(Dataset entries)
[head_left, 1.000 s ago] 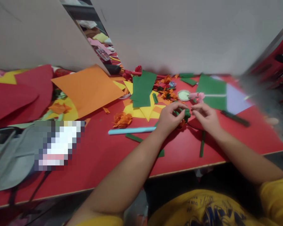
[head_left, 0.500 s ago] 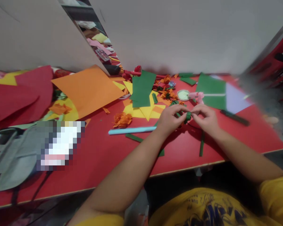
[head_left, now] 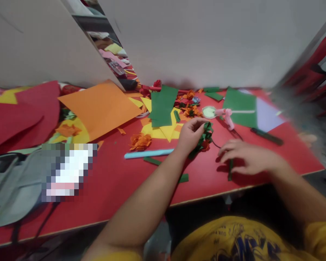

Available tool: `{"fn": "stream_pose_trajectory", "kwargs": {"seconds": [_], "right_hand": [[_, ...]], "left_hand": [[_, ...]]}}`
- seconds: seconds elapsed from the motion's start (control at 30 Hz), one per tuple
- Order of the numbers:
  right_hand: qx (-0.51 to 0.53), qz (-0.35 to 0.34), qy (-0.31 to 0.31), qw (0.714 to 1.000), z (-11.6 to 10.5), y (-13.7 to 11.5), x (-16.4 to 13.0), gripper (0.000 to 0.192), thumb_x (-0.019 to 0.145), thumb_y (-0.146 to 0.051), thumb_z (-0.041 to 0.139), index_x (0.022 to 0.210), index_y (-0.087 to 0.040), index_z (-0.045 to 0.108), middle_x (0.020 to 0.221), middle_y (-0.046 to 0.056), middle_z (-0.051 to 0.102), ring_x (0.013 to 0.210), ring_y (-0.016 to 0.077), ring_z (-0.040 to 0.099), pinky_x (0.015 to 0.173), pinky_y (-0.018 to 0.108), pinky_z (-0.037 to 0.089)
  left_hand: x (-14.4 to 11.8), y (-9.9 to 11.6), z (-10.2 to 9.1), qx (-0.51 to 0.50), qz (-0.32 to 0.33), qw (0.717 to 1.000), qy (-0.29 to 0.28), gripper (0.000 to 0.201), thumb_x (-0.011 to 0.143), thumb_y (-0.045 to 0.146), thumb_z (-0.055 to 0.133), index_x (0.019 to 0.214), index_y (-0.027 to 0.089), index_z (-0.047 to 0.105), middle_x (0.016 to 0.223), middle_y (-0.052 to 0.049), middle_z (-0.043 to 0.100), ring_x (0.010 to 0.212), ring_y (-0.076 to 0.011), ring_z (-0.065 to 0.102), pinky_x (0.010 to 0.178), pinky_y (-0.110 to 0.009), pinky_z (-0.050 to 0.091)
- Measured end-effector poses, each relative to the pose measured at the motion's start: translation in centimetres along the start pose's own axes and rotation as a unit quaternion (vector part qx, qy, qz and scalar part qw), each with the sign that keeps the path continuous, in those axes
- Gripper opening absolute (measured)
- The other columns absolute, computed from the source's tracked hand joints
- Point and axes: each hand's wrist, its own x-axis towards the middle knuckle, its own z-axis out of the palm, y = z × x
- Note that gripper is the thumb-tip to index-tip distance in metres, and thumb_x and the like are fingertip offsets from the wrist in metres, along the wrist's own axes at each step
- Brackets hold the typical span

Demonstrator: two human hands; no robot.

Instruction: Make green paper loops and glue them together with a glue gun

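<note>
My left hand (head_left: 190, 135) holds a small crumpled piece of green paper (head_left: 205, 135) with a bit of red under it, just above the red table (head_left: 111, 181). My right hand (head_left: 246, 156) lies flat and low on the table to the right of it, fingers spread over a dark green paper strip (head_left: 229, 170). A thin black cord (head_left: 216, 144) runs between the two hands. A pink glue gun (head_left: 228, 116) lies beyond the hands, next to a round pale green lid (head_left: 209, 111).
Green sheets (head_left: 162, 105) (head_left: 240, 105), yellow pieces (head_left: 163, 129), an orange sheet (head_left: 100, 105), red sheets (head_left: 21, 112), orange paper flowers (head_left: 139, 140) and a light blue stick (head_left: 149, 153) cover the table. A grey bag (head_left: 13, 188) sits at left. Red chairs (head_left: 317, 69) stand at right.
My right hand has let go of the green piece and dropped down toward me onto the green strip. My left hand keeps the green piece and has lifted it slightly.
</note>
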Motion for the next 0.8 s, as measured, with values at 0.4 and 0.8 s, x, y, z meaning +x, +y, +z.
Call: {"fn": "stream_pose_trajectory", "kwargs": {"seconds": [0.4, 0.8], "right_hand": [[0.047, 0.168, 0.268, 0.947, 4.4, 2.9, -3.0, 0.015, 0.106, -0.040, 0.076, 0.104, -0.027, 0.084, 0.103, 0.007, 0.084, 0.098, 0.0255, 0.077, 0.098, 0.046, 0.055], [0.328, 0.213, 0.377, 0.840, 5.7, 1.8, 1.8, 0.042, 0.085, -0.060, 0.091, 0.096, -0.021, 0.082, 0.079, 0.003, 0.080, 0.066, 0.0172, 0.070, 0.064, 0.032, 0.061]], "left_hand": [[-0.8, 1.1, -0.1, 0.298, 0.114, 0.945, -0.064, 0.026, 0.096, 0.017, 0.064, 0.108, 0.025, 0.086, 0.120, -0.009, 0.082, 0.112, -0.0264, 0.076, 0.097, -0.039, 0.059], [-2.5, 3.3, 1.6, 0.214, 0.086, 0.952, -0.200, 0.031, 0.097, 0.053, 0.082, 0.101, 0.023, 0.085, 0.091, -0.004, 0.080, 0.075, -0.0161, 0.066, 0.070, -0.027, 0.050]]}}
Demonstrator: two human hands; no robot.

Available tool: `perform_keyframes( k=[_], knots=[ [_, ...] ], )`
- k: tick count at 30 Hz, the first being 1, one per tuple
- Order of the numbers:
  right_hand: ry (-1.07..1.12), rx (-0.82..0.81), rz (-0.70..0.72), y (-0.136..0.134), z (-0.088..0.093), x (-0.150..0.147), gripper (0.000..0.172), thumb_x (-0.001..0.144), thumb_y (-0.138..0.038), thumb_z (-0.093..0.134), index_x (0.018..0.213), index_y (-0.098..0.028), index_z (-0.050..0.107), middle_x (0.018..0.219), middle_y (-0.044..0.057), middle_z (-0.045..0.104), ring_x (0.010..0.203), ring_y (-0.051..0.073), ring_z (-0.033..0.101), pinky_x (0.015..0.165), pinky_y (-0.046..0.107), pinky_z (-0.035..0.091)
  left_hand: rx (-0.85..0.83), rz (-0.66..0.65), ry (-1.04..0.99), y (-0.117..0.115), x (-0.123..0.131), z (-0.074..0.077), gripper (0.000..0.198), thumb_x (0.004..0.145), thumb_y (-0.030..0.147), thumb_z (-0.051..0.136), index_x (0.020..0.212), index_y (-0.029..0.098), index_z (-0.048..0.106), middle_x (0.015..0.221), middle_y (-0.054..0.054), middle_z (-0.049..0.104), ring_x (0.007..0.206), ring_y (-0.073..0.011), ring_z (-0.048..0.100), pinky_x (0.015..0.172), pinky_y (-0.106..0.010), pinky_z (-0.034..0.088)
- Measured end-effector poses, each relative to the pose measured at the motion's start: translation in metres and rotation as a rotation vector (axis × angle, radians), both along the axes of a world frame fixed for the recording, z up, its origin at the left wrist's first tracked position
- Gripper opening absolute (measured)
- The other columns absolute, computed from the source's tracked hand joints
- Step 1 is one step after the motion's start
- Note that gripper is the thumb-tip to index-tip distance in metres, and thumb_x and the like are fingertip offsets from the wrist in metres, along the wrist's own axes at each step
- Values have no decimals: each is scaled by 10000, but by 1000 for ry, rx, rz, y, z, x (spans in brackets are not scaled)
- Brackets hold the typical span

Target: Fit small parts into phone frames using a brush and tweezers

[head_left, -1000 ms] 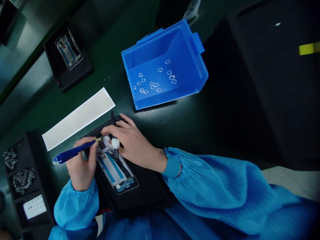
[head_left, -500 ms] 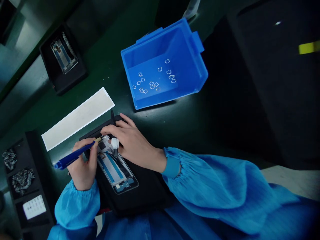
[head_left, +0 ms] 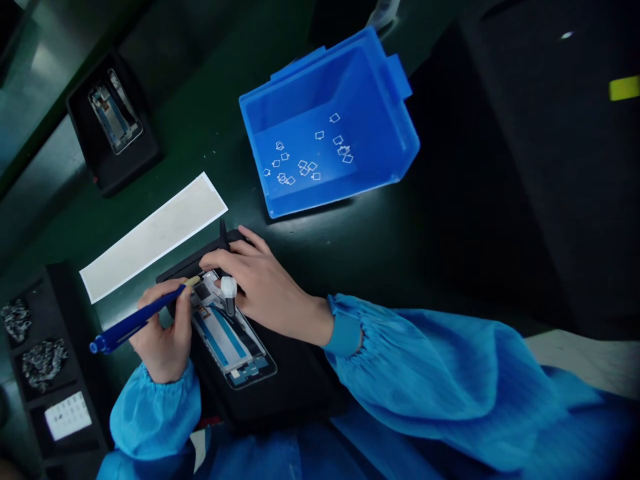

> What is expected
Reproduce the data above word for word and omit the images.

> Exercise solution
[head_left, 1.000 s ago] 
[head_left, 0.500 s ago] 
[head_left, now] 

Available tool: `{"fn": "stream_pose_trajectory", "kwargs": {"seconds": [_], "right_hand": [[_, ...]], "left_hand": [[_, ...]]}}`
- seconds: seconds elapsed from the motion's start (control at 30 Hz), one per tuple
- Order of the numbers:
  right_hand: qx (-0.51 to 0.53), qz (-0.35 to 0.34), qy (-0.31 to 0.31), qw (0.714 to 1.000), z (-11.6 to 10.5), y (-13.7 to 11.5), x (-16.4 to 13.0), gripper (0.000 to 0.192), thumb_x (-0.019 to 0.145), thumb_y (-0.146 to 0.051), thumb_z (-0.041 to 0.139), index_x (0.022 to 0.210), index_y (-0.087 to 0.040), index_z (-0.045 to 0.108), middle_x (0.020 to 0.221), middle_y (-0.046 to 0.056), middle_z (-0.051 to 0.102), ring_x (0.013 to 0.210), ring_y (-0.016 to 0.077), ring_z (-0.040 to 0.099), pinky_x (0.015 to 0.173), pinky_y (-0.018 to 0.108), pinky_z (-0.037 to 0.089)
  left_hand: x (-14.4 to 11.8), y (-9.9 to 11.6), z (-10.2 to 9.1), qx (-0.51 to 0.50), qz (-0.32 to 0.33), qw (0.717 to 1.000), qy (-0.29 to 0.28), gripper (0.000 to 0.201), thumb_x (-0.011 to 0.143), thumb_y (-0.045 to 0.146), thumb_z (-0.055 to 0.133), index_x (0.019 to 0.214), index_y (-0.027 to 0.089), index_z (-0.047 to 0.105), middle_x (0.016 to 0.223), middle_y (-0.052 to 0.049), middle_z (-0.043 to 0.100), ring_x (0.010 to 0.212), ring_y (-0.076 to 0.011), ring_z (-0.065 to 0.102), pinky_x (0.010 to 0.178), pinky_y (-0.110 to 0.009), pinky_z (-0.050 to 0.091)
- Measured end-effector poses, each relative to the pose measured at the motion's start: translation in centimetres along the start pose's own axes and rotation as a unit quaternion (vector part qx, qy, qz and scalar part qw), each with the sign that keeps the path continuous, in those axes
- Gripper opening absolute (measured)
- The other columns absolute, computed from the source's tracked hand joints
- Point and axes: each hand's wrist, its own x-axis towards the middle knuckle, its own z-axis out of the palm, y = z × x
- Note that gripper is the thumb-tip to index-tip distance in metres, and thumb_x and the like are fingertip offsets from the wrist in metres, along the wrist's own axes at each step
- Brackets hold the typical span

Demonstrator: two human hands; no robot.

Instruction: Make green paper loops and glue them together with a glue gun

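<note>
My left hand (head_left: 190, 135) holds a small crumpled piece of green paper (head_left: 205, 135) with a bit of red under it, just above the red table (head_left: 111, 181). My right hand (head_left: 246, 156) lies flat and low on the table to the right of it, fingers spread over a dark green paper strip (head_left: 229, 170). A thin black cord (head_left: 216, 144) runs between the two hands. A pink glue gun (head_left: 228, 116) lies beyond the hands, next to a round pale green lid (head_left: 209, 111).
Green sheets (head_left: 162, 105) (head_left: 240, 105), yellow pieces (head_left: 163, 129), an orange sheet (head_left: 100, 105), red sheets (head_left: 21, 112), orange paper flowers (head_left: 139, 140) and a light blue stick (head_left: 149, 153) cover the table. A grey bag (head_left: 13, 188) sits at left. Red chairs (head_left: 317, 69) stand at right.
My right hand has let go of the green piece and dropped down toward me onto the green strip. My left hand keeps the green piece and has lifted it slightly.
</note>
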Motion for the next 0.8 s, as measured, with values at 0.4 and 0.8 s, x, y, z meaning +x, +y, +z.
Call: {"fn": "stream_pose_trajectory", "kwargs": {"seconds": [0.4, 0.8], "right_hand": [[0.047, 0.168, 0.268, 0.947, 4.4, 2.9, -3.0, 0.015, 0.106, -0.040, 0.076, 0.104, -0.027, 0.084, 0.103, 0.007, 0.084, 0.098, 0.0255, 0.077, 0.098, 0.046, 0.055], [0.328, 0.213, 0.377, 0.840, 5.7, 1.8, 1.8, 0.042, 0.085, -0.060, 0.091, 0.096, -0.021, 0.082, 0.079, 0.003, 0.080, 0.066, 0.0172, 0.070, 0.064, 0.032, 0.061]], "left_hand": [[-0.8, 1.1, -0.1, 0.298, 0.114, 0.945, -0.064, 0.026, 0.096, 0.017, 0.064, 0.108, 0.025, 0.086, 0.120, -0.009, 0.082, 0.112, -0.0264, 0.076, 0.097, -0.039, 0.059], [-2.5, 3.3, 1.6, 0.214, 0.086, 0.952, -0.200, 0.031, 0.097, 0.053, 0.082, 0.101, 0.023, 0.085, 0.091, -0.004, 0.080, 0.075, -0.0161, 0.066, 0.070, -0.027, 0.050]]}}
Demonstrator: two human hands; no robot.

Available tool: `perform_keyframes( k=[_], knots=[ [_, ...] ], )`
- k: tick count at 30 Hz, the first being 1, one per tuple
- Order of the numbers:
  right_hand: ry (-1.07..1.12), rx (-0.82..0.81), rz (-0.70..0.72), y (-0.136..0.134), z (-0.088..0.093), x (-0.150..0.147), gripper (0.000..0.172), thumb_x (-0.001..0.144), thumb_y (-0.138..0.038), thumb_z (-0.093..0.134), index_x (0.018..0.213), index_y (-0.098..0.028), index_z (-0.050..0.107), middle_x (0.018..0.219), middle_y (-0.044..0.057), middle_z (-0.045..0.104), ring_x (0.010..0.203), ring_y (-0.051..0.073), ring_z (-0.033..0.101), pinky_x (0.015..0.165), pinky_y (-0.046..0.107), pinky_z (-0.035..0.091)
  left_hand: rx (-0.85..0.83), rz (-0.66..0.65), ry (-1.04..0.99), y (-0.117..0.115), x (-0.123..0.131), z (-0.074..0.077), gripper (0.000..0.198), thumb_x (0.004..0.145), thumb_y (-0.030..0.147), thumb_z (-0.051..0.136), index_x (0.020..0.212), index_y (-0.029..0.098), index_z (-0.048..0.106), middle_x (0.015..0.221), middle_y (-0.054..0.054), middle_z (-0.049..0.104), ring_x (0.007..0.206), ring_y (-0.073..0.011), ring_z (-0.048..0.100), pinky_x (0.015..0.172), pinky_y (-0.106..0.010), pinky_z (-0.034..0.088)
- Measured end-effector poses, each relative to the pose measured at the motion's start: translation in metres and rotation as a rotation vector (axis × angle, radians), both along the axes of a world frame fixed for the recording, z up, its origin at the left wrist's first tracked position
- Gripper opening absolute (measured)
- The other columns absolute, computed from the source's tracked hand joints
- Step 1 is one step after the motion's start
- Note that gripper is the thumb-tip to index-tip distance in metres, and thumb_x and the like are fingertip offsets from the wrist in metres, along the wrist's own axes at each step
- Values have no decimals: each is scaled by 10000, but by 1000 for ry, rx, rz, y, z, x (spans in brackets are not scaled)
- Brackets hold the typical span

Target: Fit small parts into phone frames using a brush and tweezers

[head_left, -1000 ms] 
[head_left, -500 ms] 
[head_left, +0 ms] 

That is the complete answer.